Чёрт знает что! Я не понимал ни слова. Мой взгляд снова зацепился за изжаренную руку, но на этот раз я смог увидеть сквозь почерневшую кожу поверхность ржавой больничной койки. Ещё один призрак…
– Но ведь сейчас она очень слаба, считай что её почти уже нет, – Кофманн заговорил более спокойно, – долго мы ждать не можем. Если у нас не получится найти эту половинку души…
– Всё будет, – Далия уверенно прервала доктора. – Ребёнок, в котором заключена половина души, сейчас чувствует боль… и зов – зов Тихого Холма. Зов приведёт его туда, куда нужно, и когда нужно.
– Но это будет нескоро, – Кофманн говорил полувопросительно-полуутвердительно. На том диалог кончился. Обожжённое тело, лежащее на койке, поблекло, затуманилось в свете лампы и исчезло. Исчезли и голоса. Убедившись, что никого не осталось, я пролез через проход…
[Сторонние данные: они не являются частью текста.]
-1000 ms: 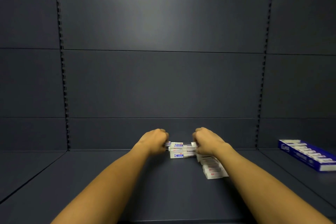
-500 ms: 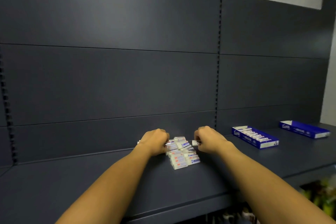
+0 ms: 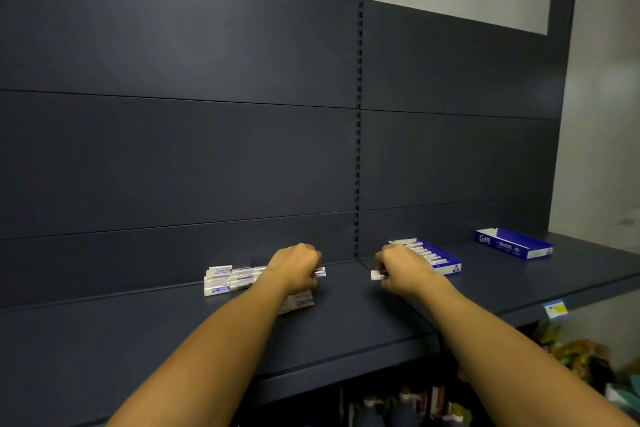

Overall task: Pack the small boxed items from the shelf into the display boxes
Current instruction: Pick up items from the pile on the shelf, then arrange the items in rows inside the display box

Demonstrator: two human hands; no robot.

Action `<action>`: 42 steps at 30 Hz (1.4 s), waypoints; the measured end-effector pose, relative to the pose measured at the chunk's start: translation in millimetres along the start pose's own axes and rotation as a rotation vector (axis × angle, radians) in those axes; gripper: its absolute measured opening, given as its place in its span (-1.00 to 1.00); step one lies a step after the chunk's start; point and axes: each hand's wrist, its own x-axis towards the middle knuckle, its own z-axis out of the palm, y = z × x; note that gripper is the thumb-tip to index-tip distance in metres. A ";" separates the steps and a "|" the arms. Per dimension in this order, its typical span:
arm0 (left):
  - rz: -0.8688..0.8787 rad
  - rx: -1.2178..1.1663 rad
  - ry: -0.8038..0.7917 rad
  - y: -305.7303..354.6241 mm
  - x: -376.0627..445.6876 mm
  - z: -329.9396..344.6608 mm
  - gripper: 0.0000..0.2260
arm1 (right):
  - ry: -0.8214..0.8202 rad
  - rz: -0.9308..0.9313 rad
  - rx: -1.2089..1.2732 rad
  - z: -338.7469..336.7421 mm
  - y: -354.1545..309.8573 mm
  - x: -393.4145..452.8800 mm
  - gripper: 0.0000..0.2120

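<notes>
dark grey shelf (image 3: 346, 329), white small boxes (image 3: 221, 282) blue-printed, blue display boxes (image 3: 512, 244)

Hidden or illegible items:
- Small boxes (image 3: 221, 282), stack left of the left hand (image 3: 296, 269): print blurred, unreadable; the stack's right part is hidden behind that hand and wrist.
- Box end (image 3: 375, 275) jutting left from the right hand (image 3: 403, 269): its remainder is covered by curled fingers.
- Near display box (image 3: 446, 258), just beyond the right hand: near end hidden by the hand.
- Far display box (image 3: 512, 244), well right: lettering too small.
- Goods under the shelf (image 3: 381, 319), below both forearms: dark, blurred, cut by the bottom edge.
</notes>
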 end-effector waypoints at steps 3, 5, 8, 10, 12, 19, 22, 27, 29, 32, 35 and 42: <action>0.007 0.008 0.000 32.9 5.0 -3.5 -0.84 | 0.009 0.015 -0.026 -4.2 26.9 -19.9 -0.86; 0.009 0.012 0.004 53.6 9.0 -5.5 -0.83 | 0.009 0.023 -0.028 -7.2 44.5 -31.8 -0.85; 0.007 0.005 0.014 82.5 16.6 -8.1 -0.84 | 0.014 0.032 -0.020 -10.0 70.3 -47.8 -0.84; 0.008 -0.002 0.022 99.8 21.9 -10.4 -0.83 | 0.007 0.037 -0.024 -9.9 85.7 -57.0 -0.84; 0.012 -0.006 0.022 117.6 28.2 -11.7 -0.82 | -0.006 0.040 -0.018 -8.1 102.0 -65.6 -0.82; 0.037 -0.015 0.017 168.8 54.2 -13.6 -0.81 | -0.004 0.036 0.009 -6.3 153.4 -78.8 -0.79; 0.052 -0.001 0.019 182.5 69.3 -11.6 -0.80 | 0.010 0.037 0.032 -7.4 172.5 -77.6 -0.78; 0.069 0.000 0.031 193.3 101.6 -3.6 -0.76 | 0.023 0.034 0.035 -1.3 199.6 -67.2 -0.77; 0.074 -0.005 0.029 195.2 115.8 2.9 -0.75 | 0.019 0.031 0.038 3.4 209.6 -59.8 -0.75; 0.076 -0.020 0.032 196.2 138.3 13.5 -0.74 | 0.013 0.019 0.042 8.9 223.4 -44.5 -0.71; 0.062 -0.029 0.037 194.1 162.0 21.1 -0.76 | 0.012 -0.007 0.030 12.2 237.4 -23.2 -0.74; 0.015 -0.031 0.041 177.8 221.3 34.6 -0.78 | 0.025 -0.036 0.032 12.2 264.8 47.1 -0.76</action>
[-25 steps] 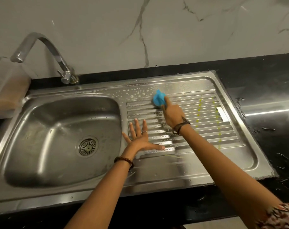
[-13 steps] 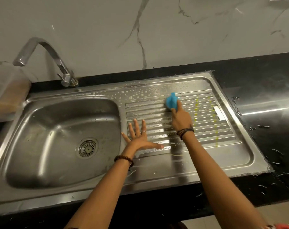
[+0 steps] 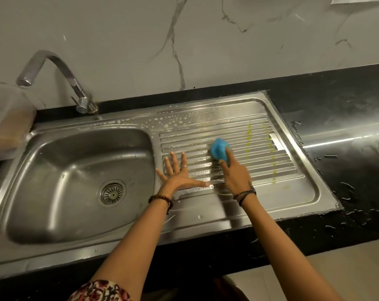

… и увидел печать Самаэля во всю стену. Не красную, а чёрную. Печать светилась темнотой – именно так, не светом, а темнотой. Она пожирала остатки лучей, которые задержались в комнате. Отсюда не было выхода. Панически обернувшись, я увидел, что исчез и проход. Стены потекли вниз, как краска, расплесканная на стекле. За ними были голые остовы красноватых решёток.
«… жители следовали какой-то странной религии… Они старались вызвать древних богов города…»
«… древних богов…»
Я громко застонал и схватился за голову.
Всё время, с самого начала, я шёл к Абсолютному Пониманию. Собирая правду по клочьям, теряя близких и друзей, но упорно пробираясь через заросли терновников. И желанная цель настигла меня здесь. Я понял всё. Может, понял не я, может, меня ЗАСТАВИЛИ понять – но дела это не меняло. Было слишком поздно. Истина влилась в меня.
Я вспомнил Шерил, напряжённо вглядывающуюся в темноту города сквозь лобовое стекло. Я снова увидел её тонкий пальчик, указывающий на размытую фотографию, когда она говорила: «Где это?». Увидел задумчивую морщинку на её гладком лбу.